Mt. Fuji from Lake Kawaguchi

Data

Mt. Fuji from Lake Kawaguchi
Print   (Part of the set: Mystique of the Japanese Print)

Hiroshige
Seseragi Studio
2010

2011
00029-001
https://mokuhankan.com/collection/index.php?id_for_display=00029-001

Print is Public Domain; Photography is:   Creative Commons License

Description

For this second of my Hanga Treasure Chest print sets I have come back yet again to an oft-used 'opening' theme in my work - Mt. Fuji. There can be no more auspicious starting place than this! The design - taken from a fan print - is attributed to Hiroshige, and dates from the time when he was using the art name Ichiryūsai, which is the reading of the seal in the image. I have done exactly the same thing as the publisher of the original drawing, and freely adapted it in a way that I find appropriate.

Our theme for this series will be 'The Mystique of the Japanese Print', and it will thus be my job to try and demonstrate for you just where the beauty in these objects comes from. When you opened the package a moment ago, many of you probably said to yourself, "Aha, I get it! David’s topic for this first print is karazuri (embossing)," but actually, I have something else in mind to which I would like to draw your attention - the mist at the base of the mountain.

A person with no experience of these prints would presumably assume that this mist is done with an application of some kind of white pigment, but this is not the case.
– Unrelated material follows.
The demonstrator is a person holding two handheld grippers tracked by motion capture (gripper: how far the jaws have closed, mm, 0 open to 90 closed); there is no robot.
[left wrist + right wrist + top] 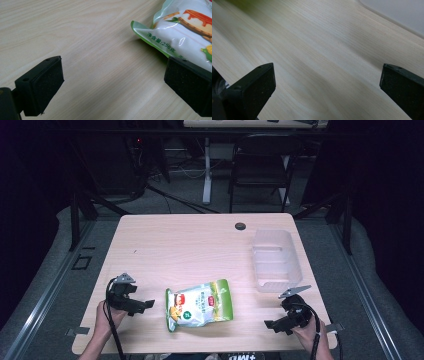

In the traditional technique, white is never applied to the paper, but is always represented by the paper itself. I 'printed' that mist simply by avoiding that part of the mountainside - letting the dark grey pigment run out in a much lighter tone.

The same sort of thing is happening in the water area. The deep blue at the bottom and the paler blue of the water itself are exactly the same pigment, from the same bowl. But the lighter one has been mixed with white - not a white pigment, but the white of the paper.

The 'lightness' that results from this use of transparency is perhaps the most important feature of Japanese printmaking. The paper is not a mere carrier of the pigments, but is the main actor.

So there we are ... up and running! Thank you for joining my project this year - I hope you enjoy the trip together!